Bend It Like Beckham

David Beckham's Miami soccer village reveals Arquitectonica's designs

After David Beckham and his Major League Soccer (MLS) partners unveiled the first glimpse of their billion-dollar, 73-acre soccer campus in early July, details about the development, and Miami’s possible first MLS team, have been coming fast and furious.

This morning, Beckham, the potential Miami football club’s owner and president, unveiled the new name and logo of the team. “Club Internacional de Fútbol Miami,” or Inter Miami CF, are scheduled to begin playing in 2020 if all goes according to plan and will be represented with an emblem that combines Miami’s signature pink with a pair of herons. Beckham and team co-owner Jorge Mas claim that every part of the team’s identity references Miami’s diverse global population, from the name to the “M” shape formed by the birds in the logo.


More information about the contentious Miami Freedom Park soccer complex has also been made public. The potential development would rise on the city-owned Melreese Country Club golf course, and Beckham and partners successfully convinced city commissioners to put the development on the ballot in November. If voters approve, Beckham’s partnership would lease about half of Melreese from the city for 39 years (with an option to extend their lease to 99 years), while the city would need to renovate the rest of the country club using taxpayer funds.

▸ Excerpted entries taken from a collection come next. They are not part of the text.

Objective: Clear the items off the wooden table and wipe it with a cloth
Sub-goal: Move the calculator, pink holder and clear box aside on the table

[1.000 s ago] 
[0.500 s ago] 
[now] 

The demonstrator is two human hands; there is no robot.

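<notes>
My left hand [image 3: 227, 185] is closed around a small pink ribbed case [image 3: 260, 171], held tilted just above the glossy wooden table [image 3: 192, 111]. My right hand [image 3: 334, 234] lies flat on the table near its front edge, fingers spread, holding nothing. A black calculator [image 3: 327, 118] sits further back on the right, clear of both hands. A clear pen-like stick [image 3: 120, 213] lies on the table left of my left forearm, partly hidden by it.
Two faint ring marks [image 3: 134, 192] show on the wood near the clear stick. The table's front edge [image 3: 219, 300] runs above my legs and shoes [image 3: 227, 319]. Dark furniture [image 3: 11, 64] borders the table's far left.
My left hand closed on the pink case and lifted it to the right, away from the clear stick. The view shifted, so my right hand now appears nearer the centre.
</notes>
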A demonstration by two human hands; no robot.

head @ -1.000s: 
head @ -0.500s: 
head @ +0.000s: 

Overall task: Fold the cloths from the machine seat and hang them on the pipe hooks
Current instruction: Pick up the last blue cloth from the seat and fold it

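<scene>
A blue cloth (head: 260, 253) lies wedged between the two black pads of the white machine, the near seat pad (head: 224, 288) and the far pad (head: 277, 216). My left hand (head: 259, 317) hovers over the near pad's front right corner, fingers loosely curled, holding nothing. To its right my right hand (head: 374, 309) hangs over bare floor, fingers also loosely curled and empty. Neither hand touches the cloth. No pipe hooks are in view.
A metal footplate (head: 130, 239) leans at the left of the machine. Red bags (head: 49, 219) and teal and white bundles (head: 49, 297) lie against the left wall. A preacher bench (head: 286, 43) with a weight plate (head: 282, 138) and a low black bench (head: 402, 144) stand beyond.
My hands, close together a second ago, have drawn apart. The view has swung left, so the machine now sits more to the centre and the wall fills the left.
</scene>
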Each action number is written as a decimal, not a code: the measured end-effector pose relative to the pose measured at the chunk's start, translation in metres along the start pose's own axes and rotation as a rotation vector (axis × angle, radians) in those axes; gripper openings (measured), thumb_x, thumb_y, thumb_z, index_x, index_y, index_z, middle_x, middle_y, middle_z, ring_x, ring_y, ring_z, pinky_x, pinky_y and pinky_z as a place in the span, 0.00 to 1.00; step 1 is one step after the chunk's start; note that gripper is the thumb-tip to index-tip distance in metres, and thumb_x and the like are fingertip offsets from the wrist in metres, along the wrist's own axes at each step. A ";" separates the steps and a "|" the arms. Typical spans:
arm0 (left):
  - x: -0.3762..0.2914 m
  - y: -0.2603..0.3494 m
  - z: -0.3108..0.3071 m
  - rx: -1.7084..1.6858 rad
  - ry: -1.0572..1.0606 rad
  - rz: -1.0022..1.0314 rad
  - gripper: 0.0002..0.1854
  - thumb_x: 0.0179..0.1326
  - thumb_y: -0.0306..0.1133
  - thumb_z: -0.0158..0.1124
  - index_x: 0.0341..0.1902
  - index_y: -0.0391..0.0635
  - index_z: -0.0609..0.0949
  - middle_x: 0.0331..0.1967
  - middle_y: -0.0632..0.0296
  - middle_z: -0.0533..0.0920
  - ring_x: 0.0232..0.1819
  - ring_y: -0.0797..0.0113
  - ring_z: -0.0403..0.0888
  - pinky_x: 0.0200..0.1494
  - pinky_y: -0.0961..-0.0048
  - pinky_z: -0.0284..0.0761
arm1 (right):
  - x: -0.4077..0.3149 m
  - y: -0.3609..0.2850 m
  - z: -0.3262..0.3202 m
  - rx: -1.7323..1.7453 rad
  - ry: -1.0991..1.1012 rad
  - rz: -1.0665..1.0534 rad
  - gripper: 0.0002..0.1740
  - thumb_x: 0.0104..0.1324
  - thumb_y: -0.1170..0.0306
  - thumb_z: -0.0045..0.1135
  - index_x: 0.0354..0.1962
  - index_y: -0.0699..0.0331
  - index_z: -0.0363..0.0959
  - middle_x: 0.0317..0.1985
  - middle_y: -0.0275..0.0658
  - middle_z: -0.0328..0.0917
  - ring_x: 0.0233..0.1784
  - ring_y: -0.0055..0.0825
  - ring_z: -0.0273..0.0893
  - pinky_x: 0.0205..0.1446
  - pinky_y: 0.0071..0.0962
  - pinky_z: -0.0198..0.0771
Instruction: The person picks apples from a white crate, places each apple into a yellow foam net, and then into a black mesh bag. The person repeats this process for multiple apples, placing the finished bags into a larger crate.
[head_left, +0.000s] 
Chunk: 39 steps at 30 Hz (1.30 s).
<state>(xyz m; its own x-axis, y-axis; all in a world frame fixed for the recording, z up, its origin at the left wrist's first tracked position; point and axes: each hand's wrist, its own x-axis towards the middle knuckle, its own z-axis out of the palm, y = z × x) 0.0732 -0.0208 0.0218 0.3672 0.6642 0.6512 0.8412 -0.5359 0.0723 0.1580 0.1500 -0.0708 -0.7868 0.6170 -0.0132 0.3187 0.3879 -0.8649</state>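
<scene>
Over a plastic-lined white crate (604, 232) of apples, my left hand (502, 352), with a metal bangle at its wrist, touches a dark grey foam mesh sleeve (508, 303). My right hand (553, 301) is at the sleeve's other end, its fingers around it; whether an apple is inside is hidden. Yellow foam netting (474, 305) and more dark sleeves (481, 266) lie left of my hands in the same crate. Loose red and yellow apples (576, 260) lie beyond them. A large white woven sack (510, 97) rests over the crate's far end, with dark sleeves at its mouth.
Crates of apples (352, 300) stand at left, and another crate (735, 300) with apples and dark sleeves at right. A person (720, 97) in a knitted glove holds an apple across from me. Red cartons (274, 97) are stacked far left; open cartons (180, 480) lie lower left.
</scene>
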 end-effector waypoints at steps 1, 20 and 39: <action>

Beckham and Mas have enlisted hometown favorite Arquitectonica to plan and design the complex. In addition to the 10.5.-acre, 25,000-seat soccer stadium that anchors the plan, Freedom Park could contain 23 acres of soccer fields, 3,750 parking spots (a radical departure from Beckham’s first stadium proposal), 600,000 square feet of restaurant and retail space, 750 hotel rooms, and 400,000 square feet of offices.

Site plan of the Melreese development.
Site plan of the Melreese development (Courtesy Miami Freedom LLC)

In the updated renderings, Arquitectonica has included a playground, skate park, and golf facility on the city-owned portion of the park, which, if built, would be constructed with public funding. The curving canopies of the stadium, which swirl around the open field and resemble an aperture, will extend out to beyond the building proper and seemingly cover other public areas.

Miami residents will vote on whether to move ahead with Freedom Park this November.